Nasa sends final message of farewell to ‘lost’ Mars rover
NASA has sent its last message to the Opportunity Mars rover – but it does not expect a reply.
The robot has been missing feared dead for the past eight months, disappearing amid an intense dust storm on the red planet.
As the thick dust whipped up and around the rover – and across the entirety of Mars – the sunlight that powers it was blocked and its batteries ran out.
Nasa issued a final set of commands to confirm the machine’s demise – the last in more than 1,000 messages sent in a bid to wake it up.
The space agency last night pronounced the rover officially dead after 15 years spent exploring Mars and carrying out ground-breaking science.

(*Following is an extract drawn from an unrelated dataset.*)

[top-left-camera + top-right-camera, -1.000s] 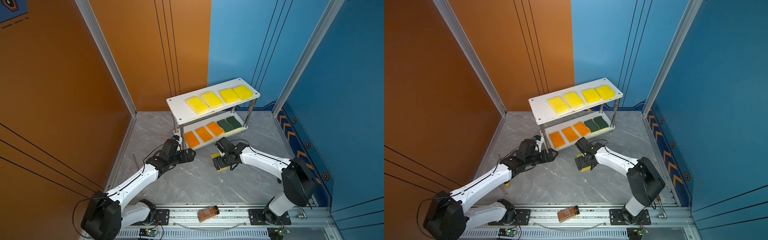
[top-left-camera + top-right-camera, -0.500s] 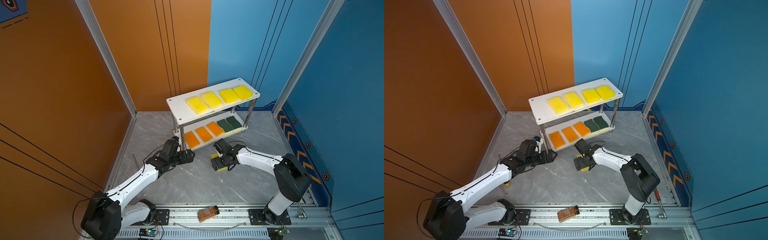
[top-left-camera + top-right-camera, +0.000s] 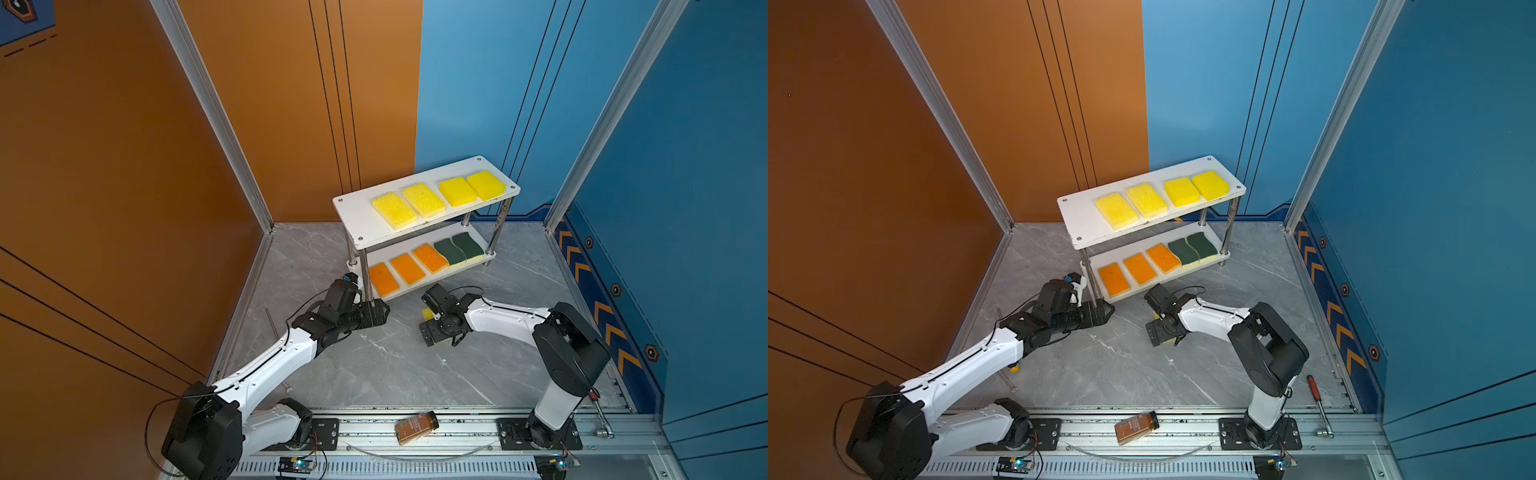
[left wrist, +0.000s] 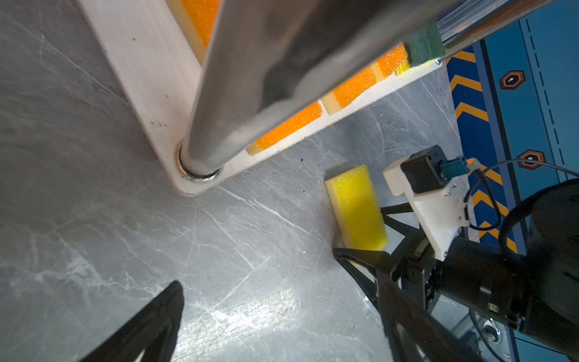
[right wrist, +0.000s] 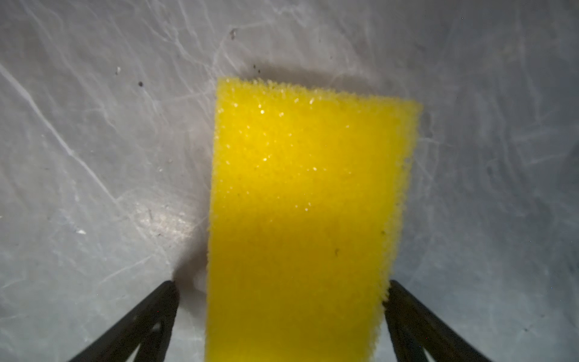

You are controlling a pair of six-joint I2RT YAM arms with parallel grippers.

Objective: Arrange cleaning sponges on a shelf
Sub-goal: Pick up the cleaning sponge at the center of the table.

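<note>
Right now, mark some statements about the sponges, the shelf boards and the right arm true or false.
1. The top board holds four yellow sponges. True.
2. The lower board holds five orange sponges. False: three orange sponges, two green-topped sponges.
3. One loose sponge lies on the floor. True.
4. The right arm has its jaws shut on it. False: they stand open, one either side.
5. The brown bottle stands upright. False: it lies on its side on the front rail.

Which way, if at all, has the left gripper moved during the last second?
No. The left gripper stays just beside the shelf leg nearest it, in both top views.
</note>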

It was the longest-lasting craft on the planet, and team members are already looking back at Opportunity’s achievements, including confirmation water once flowed on Mars.
The six-wheeled rover was designed to travel just 1km but instead set a roaming record of 45km.
Its identical twin, Spirit, was pronounced dead in 2011, a year after it got stuck in sand and communication ceased.
Both outlived and outperformed expectations, on opposite sides of Mars.
The golf cart-size rovers were designed to operate as geologists for just three months, after bouncing on to the planet inside cushioning air bags in January 2004.
They rocketed from Cape Canaveral a month apart in
2003.
“I am standing here with a sense of deep appreciation and gratitude as I declare the Opportunity mission as complete,” said Thomas Zurbuchen, associate administrator for NASA’s Science Mission Directorate, in an online video presentation at the Jet Propulsion Laboratory in Pasadena, California, lat night.
“I stand here surrounded by the team, and I have to tell you, it’s an emotional time.”